Content starts
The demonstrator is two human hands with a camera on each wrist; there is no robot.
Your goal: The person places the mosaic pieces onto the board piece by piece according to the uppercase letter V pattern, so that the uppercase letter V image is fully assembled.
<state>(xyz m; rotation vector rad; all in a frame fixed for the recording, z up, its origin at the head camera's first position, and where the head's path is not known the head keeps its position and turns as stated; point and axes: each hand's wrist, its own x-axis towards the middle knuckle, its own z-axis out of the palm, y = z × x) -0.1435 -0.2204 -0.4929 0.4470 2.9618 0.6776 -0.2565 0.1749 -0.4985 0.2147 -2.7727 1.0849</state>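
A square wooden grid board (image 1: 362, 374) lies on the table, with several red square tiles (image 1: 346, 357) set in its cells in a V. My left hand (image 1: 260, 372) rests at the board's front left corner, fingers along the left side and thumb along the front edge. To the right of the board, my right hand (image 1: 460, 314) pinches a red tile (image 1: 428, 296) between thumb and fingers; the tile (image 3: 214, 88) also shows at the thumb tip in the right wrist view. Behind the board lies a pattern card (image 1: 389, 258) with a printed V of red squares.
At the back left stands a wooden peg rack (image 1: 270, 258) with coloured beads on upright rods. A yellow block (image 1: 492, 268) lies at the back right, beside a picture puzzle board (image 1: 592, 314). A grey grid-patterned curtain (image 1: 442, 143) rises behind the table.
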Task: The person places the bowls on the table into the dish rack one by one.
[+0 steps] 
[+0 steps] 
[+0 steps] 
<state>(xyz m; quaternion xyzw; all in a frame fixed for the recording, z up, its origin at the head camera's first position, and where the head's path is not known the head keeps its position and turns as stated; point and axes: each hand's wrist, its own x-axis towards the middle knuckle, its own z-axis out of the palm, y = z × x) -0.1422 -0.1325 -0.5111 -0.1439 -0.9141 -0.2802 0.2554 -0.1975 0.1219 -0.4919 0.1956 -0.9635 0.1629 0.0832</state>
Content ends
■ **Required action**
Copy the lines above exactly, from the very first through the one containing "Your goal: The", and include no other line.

■ **Result of this exercise**
The demonstrator is two human hands with a camera on each wrist; there is no robot.
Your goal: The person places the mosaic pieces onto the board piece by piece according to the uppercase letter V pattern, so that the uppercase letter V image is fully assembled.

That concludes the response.